# Thinking of getting a GSD pup



## Matt Vandart (Mar 11, 2014)

From this litter:
https://www.youtube.com/watch?v=6uOgbejG8_4

Sire:
Leaving Facebook...

Dam:
Leaving Facebook...


What you think?


----------



## Matt Vandart (Mar 11, 2014)

anyone?


----------



## HarleyTheGSD (Feb 13, 2012)

Are you planning on doing any sports with your pup?

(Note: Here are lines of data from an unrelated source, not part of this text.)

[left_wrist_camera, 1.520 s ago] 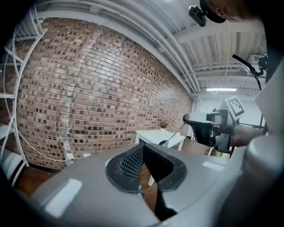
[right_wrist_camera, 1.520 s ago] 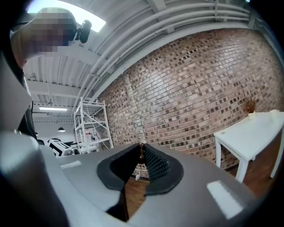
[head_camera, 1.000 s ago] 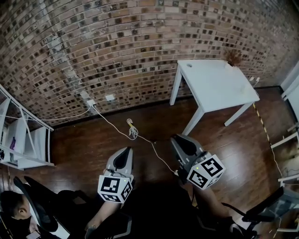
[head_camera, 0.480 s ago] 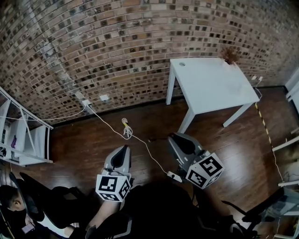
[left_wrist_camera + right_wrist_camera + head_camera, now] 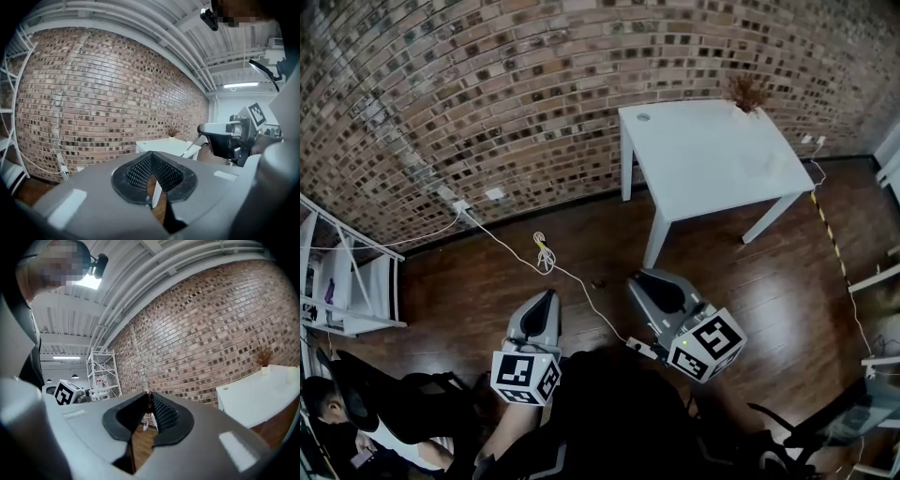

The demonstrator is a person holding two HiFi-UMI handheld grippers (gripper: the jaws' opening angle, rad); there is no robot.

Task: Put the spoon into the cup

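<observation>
No spoon shows in any view. A white table (image 5: 712, 159) stands against the brick wall, ahead and to the right. On its far corner lies a small round thing (image 5: 642, 117), too small to name. My left gripper (image 5: 546, 300) and right gripper (image 5: 640, 279) hang side by side over the dark wood floor, short of the table. In the left gripper view the jaws of the left gripper (image 5: 151, 155) meet at the tips with nothing between them. The right gripper (image 5: 148, 394) also has its tips together and holds nothing. The table (image 5: 262, 394) lies to its right.
A dried plant (image 5: 748, 94) stands at the table's back edge. A white cable (image 5: 546, 255) runs over the floor to a power strip (image 5: 639, 349). A white shelf rack (image 5: 347, 281) stands at the left. A person (image 5: 337, 412) sits at the lower left.
In the head view the table and wall have slid left and closer, and both grippers have moved on over the floor toward the table. Their jaws have stayed the same.
</observation>
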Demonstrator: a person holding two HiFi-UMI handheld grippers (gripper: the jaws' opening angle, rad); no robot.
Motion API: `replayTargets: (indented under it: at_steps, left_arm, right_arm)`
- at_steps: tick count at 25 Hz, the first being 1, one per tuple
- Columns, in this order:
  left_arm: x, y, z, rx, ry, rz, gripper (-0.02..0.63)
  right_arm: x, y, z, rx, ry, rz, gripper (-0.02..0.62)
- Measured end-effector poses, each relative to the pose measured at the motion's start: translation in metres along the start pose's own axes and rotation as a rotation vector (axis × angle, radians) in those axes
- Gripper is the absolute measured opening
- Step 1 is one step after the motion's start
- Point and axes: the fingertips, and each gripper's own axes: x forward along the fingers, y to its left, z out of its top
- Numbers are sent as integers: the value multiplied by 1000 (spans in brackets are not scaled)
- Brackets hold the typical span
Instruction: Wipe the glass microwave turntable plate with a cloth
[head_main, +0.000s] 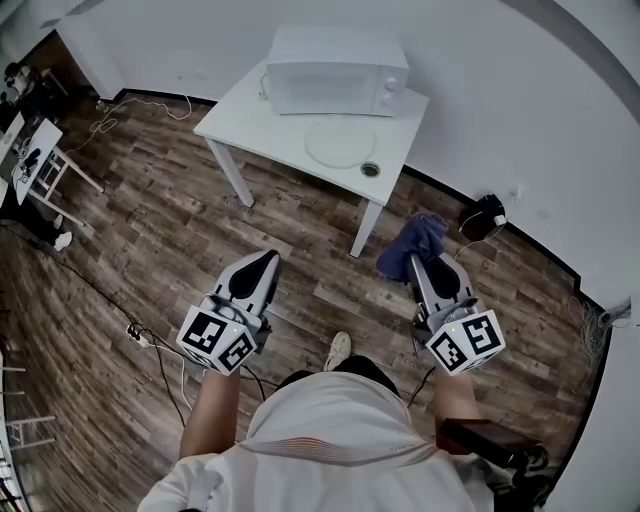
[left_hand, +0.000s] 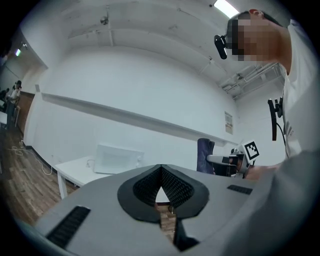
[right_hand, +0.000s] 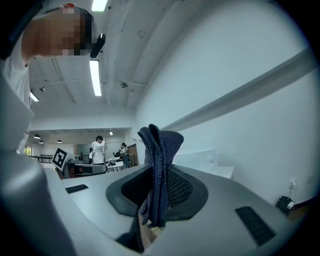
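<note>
The round glass turntable plate (head_main: 340, 143) lies flat on the white table (head_main: 250, 125), in front of the white microwave (head_main: 335, 72). A small ring piece (head_main: 370, 169) sits beside it near the table's front edge. My right gripper (head_main: 418, 256) is shut on a dark blue cloth (head_main: 412, 244), held well short of the table above the floor. The cloth (right_hand: 159, 170) stands bunched between the jaws in the right gripper view. My left gripper (head_main: 266, 257) is shut and holds nothing; its jaws meet in the left gripper view (left_hand: 161, 189).
The wood floor (head_main: 160, 230) lies between me and the table. Cables (head_main: 150, 345) and a power strip lie on the floor at my left. A black device (head_main: 482, 215) sits by the wall at right. Furniture (head_main: 35, 160) stands at far left.
</note>
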Motion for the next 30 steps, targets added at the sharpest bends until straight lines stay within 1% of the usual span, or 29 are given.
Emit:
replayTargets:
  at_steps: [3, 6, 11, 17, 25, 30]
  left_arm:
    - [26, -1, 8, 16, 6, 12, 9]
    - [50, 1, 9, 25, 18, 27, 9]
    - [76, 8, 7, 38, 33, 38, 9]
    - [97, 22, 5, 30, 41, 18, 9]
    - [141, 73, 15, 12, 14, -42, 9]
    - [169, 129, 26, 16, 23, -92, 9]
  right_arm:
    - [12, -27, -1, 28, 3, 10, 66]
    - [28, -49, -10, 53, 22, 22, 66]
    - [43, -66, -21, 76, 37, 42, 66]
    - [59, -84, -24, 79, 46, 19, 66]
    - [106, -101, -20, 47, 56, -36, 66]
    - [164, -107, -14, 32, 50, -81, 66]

What exactly are you looking for?
I think it's odd that the titles aren't specified, they just say "SH." But maybe you have to be a member to see them?


----------



## Ace GSD (May 30, 2014)

Matt Vandart said:


> From this litter:
> https://www.youtube.com/watch?v=6uOgbejG8_4
> 
> Sire:
> ...


that vid hahahah cute puppies


----------



## Matt Vandart (Mar 11, 2014)

A puppy for IPO.

Must have to be a member. 
The Bottom and topside is all IPO3 bar one dog who is IPO2 some ScH 3 in there also.
The Dams is similar.

I can see no COI info.
There is not heaps of HD info but from what I can see there is alot of normal and something called 'fast normal' which I don't know what it is.


----------